As I stepped up in front of one guy, he said, "So, you’re Ole Anderson? You don’t look like too fuckin’ much to me."

That was Mike Hegstrand, who later became known as Hawk.

When I got to the end of the line, I went back over to Eddie and said, "I know who I want. I want that guy right there." I pointed at Mike. I bought into Mike’s cocky attitude right away. All the rest of them were blowing smoke up my ass.

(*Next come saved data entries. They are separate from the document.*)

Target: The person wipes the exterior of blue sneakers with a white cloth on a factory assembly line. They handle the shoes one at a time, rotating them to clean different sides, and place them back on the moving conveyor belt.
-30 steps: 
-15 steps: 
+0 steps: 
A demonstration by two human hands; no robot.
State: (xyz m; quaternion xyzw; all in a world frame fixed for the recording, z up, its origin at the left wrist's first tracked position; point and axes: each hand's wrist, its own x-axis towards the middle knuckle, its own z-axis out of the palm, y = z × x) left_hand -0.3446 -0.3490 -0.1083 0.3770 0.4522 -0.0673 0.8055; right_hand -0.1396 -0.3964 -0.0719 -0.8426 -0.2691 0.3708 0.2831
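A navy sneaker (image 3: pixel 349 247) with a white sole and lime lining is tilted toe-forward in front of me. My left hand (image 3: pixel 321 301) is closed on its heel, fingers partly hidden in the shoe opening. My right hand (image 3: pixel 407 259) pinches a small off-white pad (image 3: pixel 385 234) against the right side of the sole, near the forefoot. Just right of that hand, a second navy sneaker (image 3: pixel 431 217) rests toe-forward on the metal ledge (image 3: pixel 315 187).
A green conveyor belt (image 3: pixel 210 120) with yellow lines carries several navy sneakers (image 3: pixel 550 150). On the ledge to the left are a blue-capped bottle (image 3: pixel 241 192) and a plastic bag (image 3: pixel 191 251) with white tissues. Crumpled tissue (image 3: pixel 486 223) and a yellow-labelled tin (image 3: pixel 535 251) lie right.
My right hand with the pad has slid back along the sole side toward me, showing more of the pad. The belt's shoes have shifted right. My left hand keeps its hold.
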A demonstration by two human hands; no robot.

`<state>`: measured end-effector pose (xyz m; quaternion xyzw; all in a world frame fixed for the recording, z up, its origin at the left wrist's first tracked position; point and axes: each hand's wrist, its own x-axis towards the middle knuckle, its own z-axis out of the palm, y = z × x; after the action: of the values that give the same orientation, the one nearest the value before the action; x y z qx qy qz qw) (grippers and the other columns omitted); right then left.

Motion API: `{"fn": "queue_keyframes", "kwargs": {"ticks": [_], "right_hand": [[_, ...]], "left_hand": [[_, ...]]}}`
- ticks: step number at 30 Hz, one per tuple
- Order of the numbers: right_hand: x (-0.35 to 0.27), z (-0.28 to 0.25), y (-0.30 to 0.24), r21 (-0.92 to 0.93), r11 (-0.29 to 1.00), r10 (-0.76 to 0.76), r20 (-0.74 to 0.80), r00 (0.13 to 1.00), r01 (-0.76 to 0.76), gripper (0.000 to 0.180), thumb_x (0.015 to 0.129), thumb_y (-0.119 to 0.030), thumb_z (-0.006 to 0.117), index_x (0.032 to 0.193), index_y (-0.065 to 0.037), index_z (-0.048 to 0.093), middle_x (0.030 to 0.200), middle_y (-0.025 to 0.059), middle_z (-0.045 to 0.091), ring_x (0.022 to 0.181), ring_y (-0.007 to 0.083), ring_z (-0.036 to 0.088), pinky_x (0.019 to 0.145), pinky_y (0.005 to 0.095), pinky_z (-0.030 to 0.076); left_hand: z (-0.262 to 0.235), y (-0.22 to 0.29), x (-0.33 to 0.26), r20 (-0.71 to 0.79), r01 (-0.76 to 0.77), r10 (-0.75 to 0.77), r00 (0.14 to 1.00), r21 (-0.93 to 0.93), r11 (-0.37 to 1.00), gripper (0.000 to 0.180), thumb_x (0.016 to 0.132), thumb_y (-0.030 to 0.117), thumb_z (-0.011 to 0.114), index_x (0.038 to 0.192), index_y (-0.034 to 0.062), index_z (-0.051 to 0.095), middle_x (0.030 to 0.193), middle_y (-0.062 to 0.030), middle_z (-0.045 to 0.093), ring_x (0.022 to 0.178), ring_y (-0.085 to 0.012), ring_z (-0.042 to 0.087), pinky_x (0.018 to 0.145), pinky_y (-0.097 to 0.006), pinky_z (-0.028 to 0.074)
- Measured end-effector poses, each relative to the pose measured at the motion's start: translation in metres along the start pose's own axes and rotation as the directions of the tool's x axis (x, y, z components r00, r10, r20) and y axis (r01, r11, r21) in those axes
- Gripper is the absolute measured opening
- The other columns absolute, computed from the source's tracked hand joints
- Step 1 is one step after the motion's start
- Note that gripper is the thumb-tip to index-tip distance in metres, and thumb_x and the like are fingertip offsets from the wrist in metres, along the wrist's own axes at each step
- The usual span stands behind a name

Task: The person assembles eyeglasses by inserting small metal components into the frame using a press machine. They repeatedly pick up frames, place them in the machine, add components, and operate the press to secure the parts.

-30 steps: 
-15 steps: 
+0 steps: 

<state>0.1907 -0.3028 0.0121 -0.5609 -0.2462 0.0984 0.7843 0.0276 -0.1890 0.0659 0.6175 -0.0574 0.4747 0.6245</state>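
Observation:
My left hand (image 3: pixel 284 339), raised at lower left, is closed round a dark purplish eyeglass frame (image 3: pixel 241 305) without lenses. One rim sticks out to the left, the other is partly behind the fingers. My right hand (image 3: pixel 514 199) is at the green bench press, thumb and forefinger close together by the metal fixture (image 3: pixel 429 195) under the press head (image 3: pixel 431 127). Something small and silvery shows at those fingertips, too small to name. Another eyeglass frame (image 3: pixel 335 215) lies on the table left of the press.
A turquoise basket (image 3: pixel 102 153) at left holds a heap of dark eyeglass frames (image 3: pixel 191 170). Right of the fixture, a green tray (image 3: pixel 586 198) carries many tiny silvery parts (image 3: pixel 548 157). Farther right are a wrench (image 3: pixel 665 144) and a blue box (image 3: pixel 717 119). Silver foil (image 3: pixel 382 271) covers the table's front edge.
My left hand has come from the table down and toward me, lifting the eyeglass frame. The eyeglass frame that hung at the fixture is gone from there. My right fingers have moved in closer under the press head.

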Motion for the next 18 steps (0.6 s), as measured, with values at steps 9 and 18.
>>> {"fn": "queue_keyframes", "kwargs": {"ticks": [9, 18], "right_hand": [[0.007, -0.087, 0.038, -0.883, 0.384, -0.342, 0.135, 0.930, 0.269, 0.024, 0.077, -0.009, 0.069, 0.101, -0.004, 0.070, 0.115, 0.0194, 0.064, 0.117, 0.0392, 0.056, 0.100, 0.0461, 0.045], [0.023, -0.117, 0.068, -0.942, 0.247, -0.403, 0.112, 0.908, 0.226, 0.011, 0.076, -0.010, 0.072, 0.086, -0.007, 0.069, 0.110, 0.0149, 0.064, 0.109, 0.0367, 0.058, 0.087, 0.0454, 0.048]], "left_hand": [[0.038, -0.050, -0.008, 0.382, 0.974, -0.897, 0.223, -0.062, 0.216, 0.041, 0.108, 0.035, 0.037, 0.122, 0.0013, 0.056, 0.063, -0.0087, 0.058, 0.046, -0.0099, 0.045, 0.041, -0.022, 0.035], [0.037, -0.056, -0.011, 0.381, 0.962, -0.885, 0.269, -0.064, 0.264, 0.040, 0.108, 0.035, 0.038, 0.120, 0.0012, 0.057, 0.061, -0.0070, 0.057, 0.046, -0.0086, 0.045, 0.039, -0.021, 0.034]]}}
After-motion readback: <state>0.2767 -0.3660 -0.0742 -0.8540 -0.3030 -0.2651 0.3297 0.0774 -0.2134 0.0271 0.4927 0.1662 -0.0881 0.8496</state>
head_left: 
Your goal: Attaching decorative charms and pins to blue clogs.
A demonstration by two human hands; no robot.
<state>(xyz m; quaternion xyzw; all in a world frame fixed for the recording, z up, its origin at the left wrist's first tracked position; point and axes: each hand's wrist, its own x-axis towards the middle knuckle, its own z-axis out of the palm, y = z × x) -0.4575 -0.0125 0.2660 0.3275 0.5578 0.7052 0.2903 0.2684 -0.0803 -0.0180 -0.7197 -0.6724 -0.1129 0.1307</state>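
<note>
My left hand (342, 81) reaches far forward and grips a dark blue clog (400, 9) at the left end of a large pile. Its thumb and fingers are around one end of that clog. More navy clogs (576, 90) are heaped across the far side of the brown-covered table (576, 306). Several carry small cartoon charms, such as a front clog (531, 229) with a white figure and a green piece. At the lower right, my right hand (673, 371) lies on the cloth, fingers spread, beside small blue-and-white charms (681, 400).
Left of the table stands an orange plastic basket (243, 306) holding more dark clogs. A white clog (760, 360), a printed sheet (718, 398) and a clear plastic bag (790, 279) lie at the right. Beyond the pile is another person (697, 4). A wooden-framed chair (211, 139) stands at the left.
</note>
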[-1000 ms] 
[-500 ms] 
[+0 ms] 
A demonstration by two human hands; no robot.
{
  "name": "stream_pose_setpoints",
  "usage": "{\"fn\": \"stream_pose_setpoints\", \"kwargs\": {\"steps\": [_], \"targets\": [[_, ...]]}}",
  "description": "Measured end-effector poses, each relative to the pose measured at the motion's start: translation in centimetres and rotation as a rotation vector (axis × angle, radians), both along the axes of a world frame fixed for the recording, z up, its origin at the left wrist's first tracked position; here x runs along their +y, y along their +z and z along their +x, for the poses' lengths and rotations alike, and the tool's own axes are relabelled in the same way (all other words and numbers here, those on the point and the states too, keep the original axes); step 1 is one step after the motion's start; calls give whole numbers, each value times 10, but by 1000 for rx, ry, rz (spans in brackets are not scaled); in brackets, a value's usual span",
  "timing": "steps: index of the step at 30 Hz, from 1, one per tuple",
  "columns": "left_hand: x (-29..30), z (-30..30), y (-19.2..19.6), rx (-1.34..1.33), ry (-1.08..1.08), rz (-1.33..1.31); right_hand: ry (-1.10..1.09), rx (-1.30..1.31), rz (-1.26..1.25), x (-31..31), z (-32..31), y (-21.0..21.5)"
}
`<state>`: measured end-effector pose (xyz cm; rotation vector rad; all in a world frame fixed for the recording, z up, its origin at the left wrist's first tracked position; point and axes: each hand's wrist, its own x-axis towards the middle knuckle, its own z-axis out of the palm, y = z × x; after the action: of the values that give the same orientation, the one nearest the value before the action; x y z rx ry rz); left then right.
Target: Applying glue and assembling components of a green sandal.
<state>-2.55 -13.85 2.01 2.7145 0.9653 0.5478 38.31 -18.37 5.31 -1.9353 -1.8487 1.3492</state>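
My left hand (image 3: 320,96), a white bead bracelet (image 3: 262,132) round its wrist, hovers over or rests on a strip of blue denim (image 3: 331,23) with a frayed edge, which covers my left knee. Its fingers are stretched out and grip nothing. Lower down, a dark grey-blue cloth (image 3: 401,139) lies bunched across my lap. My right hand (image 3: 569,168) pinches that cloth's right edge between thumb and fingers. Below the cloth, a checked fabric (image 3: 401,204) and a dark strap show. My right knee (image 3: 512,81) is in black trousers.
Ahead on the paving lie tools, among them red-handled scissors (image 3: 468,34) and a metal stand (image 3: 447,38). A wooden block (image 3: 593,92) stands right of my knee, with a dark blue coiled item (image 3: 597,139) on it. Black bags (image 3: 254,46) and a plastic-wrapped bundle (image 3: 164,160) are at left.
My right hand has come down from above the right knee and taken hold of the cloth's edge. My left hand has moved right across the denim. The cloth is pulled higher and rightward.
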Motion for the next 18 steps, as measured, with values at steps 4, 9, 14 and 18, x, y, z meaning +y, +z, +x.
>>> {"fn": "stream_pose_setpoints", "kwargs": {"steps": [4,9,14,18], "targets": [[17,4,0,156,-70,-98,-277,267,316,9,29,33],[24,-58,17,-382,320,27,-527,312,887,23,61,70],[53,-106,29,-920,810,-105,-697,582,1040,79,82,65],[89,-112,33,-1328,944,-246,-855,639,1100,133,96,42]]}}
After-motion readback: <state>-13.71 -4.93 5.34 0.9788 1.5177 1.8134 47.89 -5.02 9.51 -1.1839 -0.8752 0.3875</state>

Mike had a partner — Joe Laurinaitis. Years earlier, Joe Laurinaitis had been in Georgia with me, but he screwed up. I forget what he did. He swore or used the finger on TV, so I called Crockett, or whoever was booking the territory at the time, and fixed it up for him to work in Charlotte. He was there for a year or so, and then went home to Minneapolis. I don’t know if Joe went back to bouncing immediately after he left Charlotte, but he must have eventually because that’s what he was doing when I went to Minneapolis. We gave Joe the name "Animal" and put the two of them together as the Road Warriors. Joe was really low-key, so Mike was the talker for the team. Of course, what I didn’t know at the time was that they were both on the roids big time.